:: REQUIRED WORK ::
Read through the entries below and copy each line where "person" turns up.

[Collected data entries]

- - - - -

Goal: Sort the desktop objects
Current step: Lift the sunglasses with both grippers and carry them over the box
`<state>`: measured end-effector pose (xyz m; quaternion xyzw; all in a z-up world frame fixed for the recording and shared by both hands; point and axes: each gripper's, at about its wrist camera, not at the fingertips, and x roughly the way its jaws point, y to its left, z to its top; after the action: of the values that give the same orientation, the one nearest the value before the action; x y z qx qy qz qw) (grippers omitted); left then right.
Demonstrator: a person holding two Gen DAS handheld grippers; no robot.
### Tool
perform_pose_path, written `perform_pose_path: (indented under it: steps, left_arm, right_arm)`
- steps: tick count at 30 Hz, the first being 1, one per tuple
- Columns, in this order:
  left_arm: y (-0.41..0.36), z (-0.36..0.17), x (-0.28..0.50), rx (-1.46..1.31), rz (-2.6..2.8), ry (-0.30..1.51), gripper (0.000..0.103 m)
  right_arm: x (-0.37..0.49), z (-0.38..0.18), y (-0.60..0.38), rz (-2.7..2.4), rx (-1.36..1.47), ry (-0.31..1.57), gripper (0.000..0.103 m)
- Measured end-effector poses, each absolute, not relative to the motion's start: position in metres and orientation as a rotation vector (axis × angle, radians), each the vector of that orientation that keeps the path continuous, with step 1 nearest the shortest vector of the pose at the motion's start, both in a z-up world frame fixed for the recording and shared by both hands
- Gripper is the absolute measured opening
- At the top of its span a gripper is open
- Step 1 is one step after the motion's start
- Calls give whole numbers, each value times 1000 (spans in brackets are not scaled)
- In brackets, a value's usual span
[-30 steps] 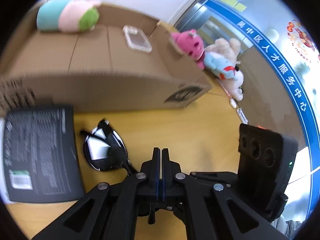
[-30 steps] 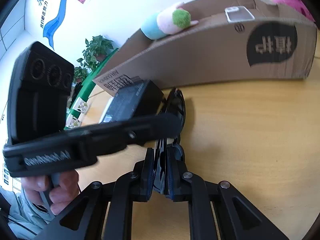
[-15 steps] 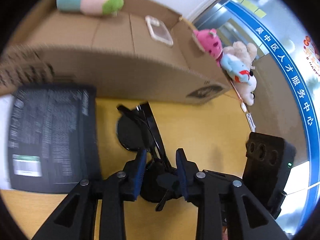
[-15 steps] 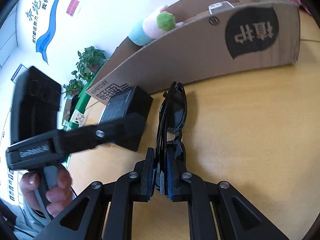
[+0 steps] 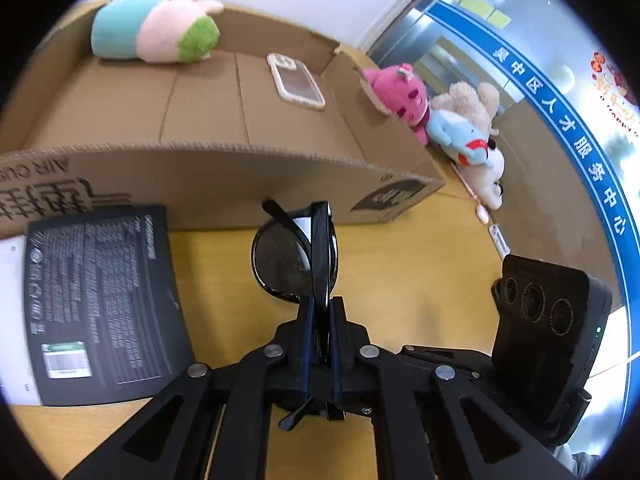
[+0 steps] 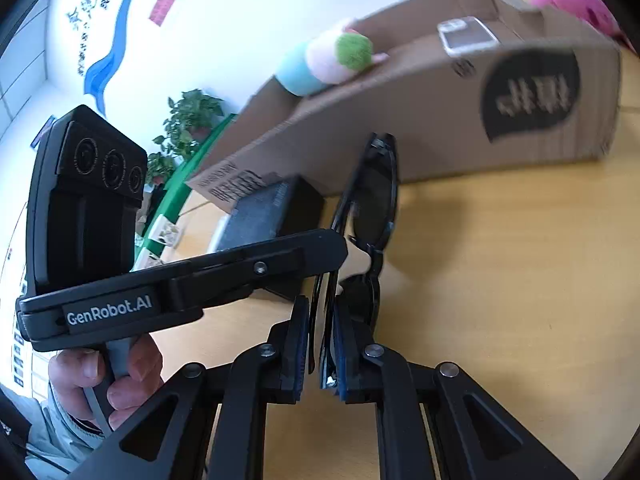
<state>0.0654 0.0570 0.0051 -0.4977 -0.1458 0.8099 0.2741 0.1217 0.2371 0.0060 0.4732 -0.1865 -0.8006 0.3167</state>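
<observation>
Both grippers hold one pair of black sunglasses (image 5: pixel 298 256) above the yellow wooden counter (image 5: pixel 404 268), just in front of the long cardboard box (image 5: pixel 224 176). In the left wrist view the left gripper (image 5: pixel 320 320) has its jaws closed on the folded frame, which stands on edge between the blue pads; one dark lens rises past the fingertips toward the box wall and a temple tip pokes out below the jaws. In the right wrist view the right gripper (image 6: pixel 320 336) has its jaws clamped on the near end of the same sunglasses (image 6: pixel 372 204), which run away from the camera toward the box (image 6: pixel 440 120). The left gripper (image 6: pixel 340 252) reaches in from the left there, its tip meeting the frame near the bridge, and a hand (image 6: pixel 108 376) with a pale sleeve grips its handle. A black printed carton (image 5: pixel 100 304) lies flat on the counter left of the glasses, near the box's front wall. Inside the box lie a teal, pink and green plush (image 5: pixel 154 28) at the far left and a clear phone case (image 5: pixel 296 82) further right. Beyond the box's right end, a pink plush (image 5: pixel 400 94), a pale blue plush (image 5: pixel 460 136) and a cream plush (image 5: pixel 472 100) sit by the wall.
</observation>
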Motion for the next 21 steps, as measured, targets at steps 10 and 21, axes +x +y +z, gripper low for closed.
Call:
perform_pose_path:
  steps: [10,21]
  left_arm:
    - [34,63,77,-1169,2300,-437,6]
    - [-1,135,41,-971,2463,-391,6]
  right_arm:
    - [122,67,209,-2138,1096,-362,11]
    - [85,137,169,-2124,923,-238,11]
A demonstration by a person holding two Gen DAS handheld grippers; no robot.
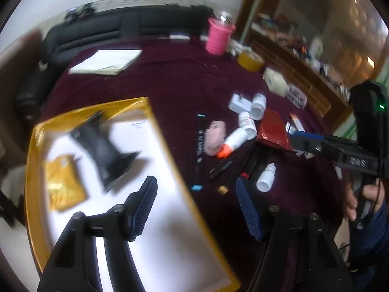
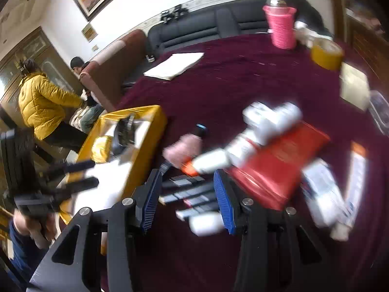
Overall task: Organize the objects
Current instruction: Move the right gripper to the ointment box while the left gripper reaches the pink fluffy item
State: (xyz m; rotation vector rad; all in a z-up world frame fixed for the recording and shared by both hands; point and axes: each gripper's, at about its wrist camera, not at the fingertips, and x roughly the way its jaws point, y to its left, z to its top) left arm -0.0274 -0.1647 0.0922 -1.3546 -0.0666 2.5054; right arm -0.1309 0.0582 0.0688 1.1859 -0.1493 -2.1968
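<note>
Hovering over the yellow-rimmed tray [image 1: 39, 160], the left tool [image 1: 194, 209] stands with its jaws apart and nothing between them. One of its pads [image 1: 143, 209] is above the white floor of the tray, the other above the dark red surface [image 1: 170, 77].

Inside the tray lie a black object [image 1: 104, 150] and, at about 8 o'clock from it, a yellow packet [image 1: 63, 182]. Both are blurred.

The right tool [image 2: 187, 202] also has its jaws apart, with a narrower gap. Its pads press on nothing. Below them, on the surface, lie dark flat sticks [image 2: 189, 192] and a small white bottle [image 2: 206, 222]; I cannot tell what the sticks are.

The loose things lie in a heap at 3 o'clock from the tray. A black pen with blue ends [image 1: 199, 150] lies just beside the tray's edge. Next to it is a pink soft thing [image 1: 214, 137], then a white tube with an orange cap [image 1: 231, 143], touching other white bottles [image 1: 257, 103]. A red packet [image 1: 273, 129] lies at 3 o'clock from them.

At 12 o'clock, far on the surface, stand a pink cup [image 1: 217, 36] and a roll of yellow tape [image 1: 250, 59]. A white paper pad [image 1: 107, 62] lies at 11 o'clock.

A hand [image 1: 364, 199] holds the right tool's handle.
</note>
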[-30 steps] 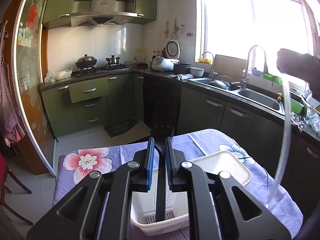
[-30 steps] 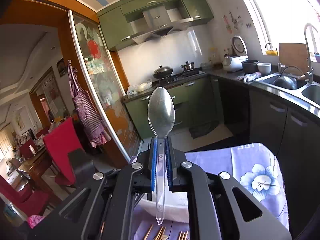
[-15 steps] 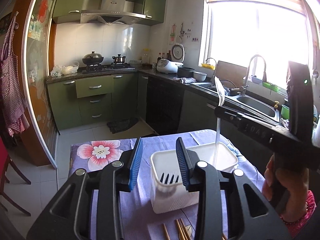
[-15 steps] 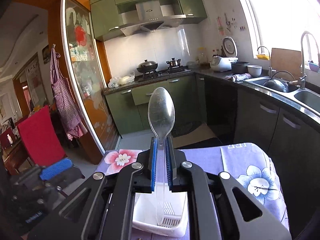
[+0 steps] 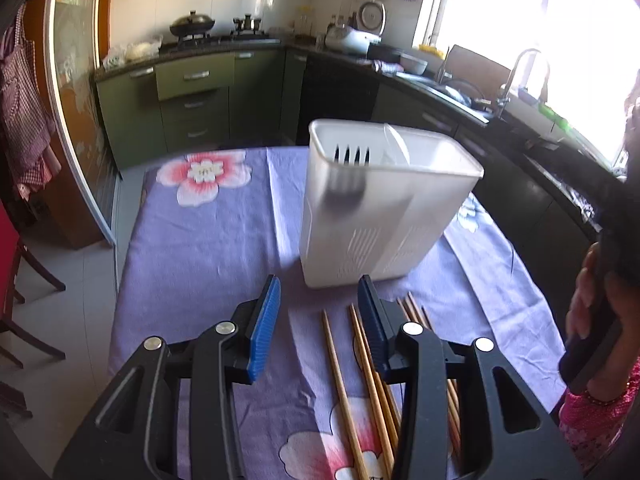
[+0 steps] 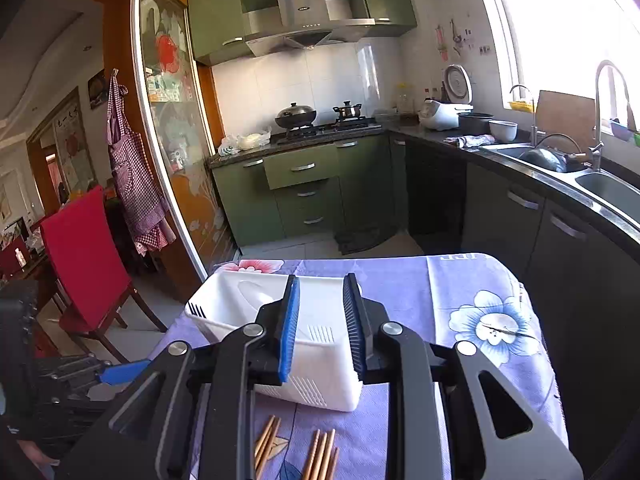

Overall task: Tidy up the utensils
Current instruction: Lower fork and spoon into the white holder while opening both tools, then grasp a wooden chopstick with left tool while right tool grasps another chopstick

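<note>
A white plastic utensil holder [image 5: 384, 204] stands on the purple flowered tablecloth [image 5: 200, 248]. A black fork [image 5: 351, 156] and a clear plastic spoon [image 5: 396, 148] stand inside it. Several wooden chopsticks [image 5: 360, 380] lie on the cloth in front of the holder. My left gripper [image 5: 318, 320] is open and empty, low over the chopsticks. My right gripper [image 6: 318, 320] is open and empty, just above the holder [image 6: 320, 360]. The spoon [image 6: 252, 294] and the fork tines [image 6: 196, 312] show inside it. Chopsticks [image 6: 316, 456] lie below the right gripper.
The table's far edge [image 6: 360, 258] faces green kitchen cabinets [image 6: 304, 188]. A red chair [image 6: 84, 252] stands left of the table. A sink counter [image 6: 560, 176] runs along the right. The left gripper's blue pad [image 6: 120, 372] shows at the lower left of the right wrist view.
The right gripper has let go of the clear spoon, which now stands in the holder, and has opened. The left gripper has opened wide and dropped toward the chopsticks.
</note>
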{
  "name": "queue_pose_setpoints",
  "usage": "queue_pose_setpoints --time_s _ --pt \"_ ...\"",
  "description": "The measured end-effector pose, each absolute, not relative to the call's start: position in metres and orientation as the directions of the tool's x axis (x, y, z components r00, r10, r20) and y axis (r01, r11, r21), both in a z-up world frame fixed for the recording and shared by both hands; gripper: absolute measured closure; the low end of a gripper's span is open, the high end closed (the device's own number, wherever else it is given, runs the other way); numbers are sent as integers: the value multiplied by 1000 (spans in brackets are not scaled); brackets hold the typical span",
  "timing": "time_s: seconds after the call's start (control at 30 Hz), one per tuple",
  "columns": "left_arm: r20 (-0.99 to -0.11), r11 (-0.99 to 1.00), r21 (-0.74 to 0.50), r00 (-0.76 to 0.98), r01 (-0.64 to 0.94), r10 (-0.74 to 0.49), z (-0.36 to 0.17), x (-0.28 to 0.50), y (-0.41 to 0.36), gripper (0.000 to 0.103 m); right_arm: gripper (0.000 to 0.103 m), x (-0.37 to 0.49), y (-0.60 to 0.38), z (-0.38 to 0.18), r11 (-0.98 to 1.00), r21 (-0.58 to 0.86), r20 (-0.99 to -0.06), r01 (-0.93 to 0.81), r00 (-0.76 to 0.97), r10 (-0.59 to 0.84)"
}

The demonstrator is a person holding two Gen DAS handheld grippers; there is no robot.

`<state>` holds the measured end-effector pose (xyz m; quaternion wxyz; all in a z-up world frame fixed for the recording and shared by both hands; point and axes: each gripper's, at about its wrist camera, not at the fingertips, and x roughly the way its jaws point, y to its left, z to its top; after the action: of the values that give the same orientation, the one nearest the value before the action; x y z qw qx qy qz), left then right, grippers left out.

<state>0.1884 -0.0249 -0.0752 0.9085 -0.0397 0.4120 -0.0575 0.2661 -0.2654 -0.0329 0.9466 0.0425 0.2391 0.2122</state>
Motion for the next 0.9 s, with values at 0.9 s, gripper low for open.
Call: queue_pose_setpoints --time_s 0.9 --pt "-952 999 -39 303 36 -48 -165 212 -61 96 62 207 -353 -99 926 181 -652 -331 664 365"
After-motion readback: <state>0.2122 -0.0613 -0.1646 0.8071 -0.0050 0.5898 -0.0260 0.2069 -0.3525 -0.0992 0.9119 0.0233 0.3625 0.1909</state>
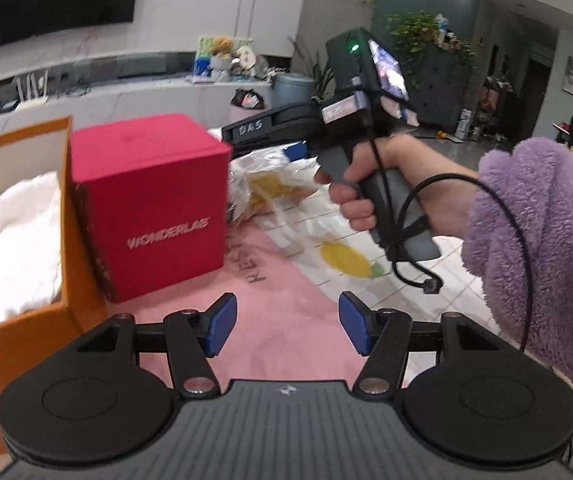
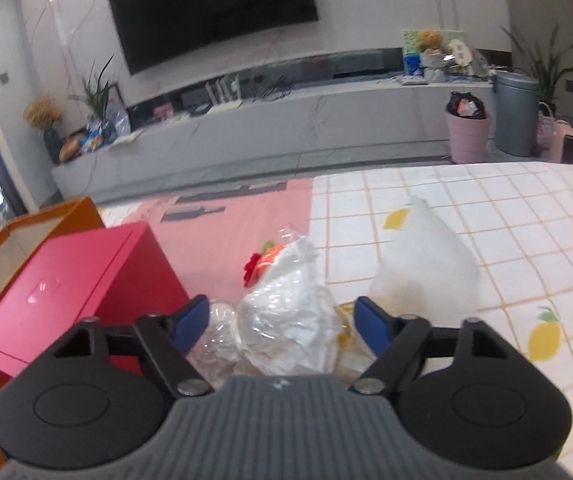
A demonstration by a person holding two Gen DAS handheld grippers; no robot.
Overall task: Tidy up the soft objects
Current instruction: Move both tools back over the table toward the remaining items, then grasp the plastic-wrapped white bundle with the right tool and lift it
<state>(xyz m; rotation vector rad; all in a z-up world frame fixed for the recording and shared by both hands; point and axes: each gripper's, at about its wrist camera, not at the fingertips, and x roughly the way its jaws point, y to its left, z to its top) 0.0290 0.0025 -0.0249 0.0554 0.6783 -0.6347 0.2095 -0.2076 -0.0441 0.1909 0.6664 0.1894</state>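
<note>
My left gripper point(image 1: 286, 328) is open with nothing between its blue pads, low over the pink part of the cloth. My right gripper point(image 2: 282, 322) stands open around a crumpled clear plastic bag point(image 2: 286, 320) with white filling. The bag lies between the blue pads, and I cannot see them pressing on it. A red and orange soft item point(image 2: 256, 266) pokes out behind the bag. A white puffy bag point(image 2: 422, 264) stands just to its right. In the left wrist view a white fluffy piece point(image 1: 14, 248) lies inside an open orange box point(image 1: 18, 344).
A red cube box point(image 1: 146, 208) marked WONDERLAB stands against the orange box, left of the bags. A hand point(image 1: 366, 196) in a purple fleece sleeve point(image 1: 546, 240) holds the right gripper's handle, with its cable hanging. The lemon-print checked cloth point(image 2: 506, 240) covers the right side.
</note>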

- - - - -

:: TASK RESPONSE ::
Demonstrator: a person holding two Gen DAS handheld grippers; no robot.
A demonstration by a person holding two Gen DAS handheld grippers; no robot.
The demonstrator is a person holding two Gen DAS handheld grippers; there is no robot.
A demonstration by a person holding two Gen DAS handheld grippers; no robot.

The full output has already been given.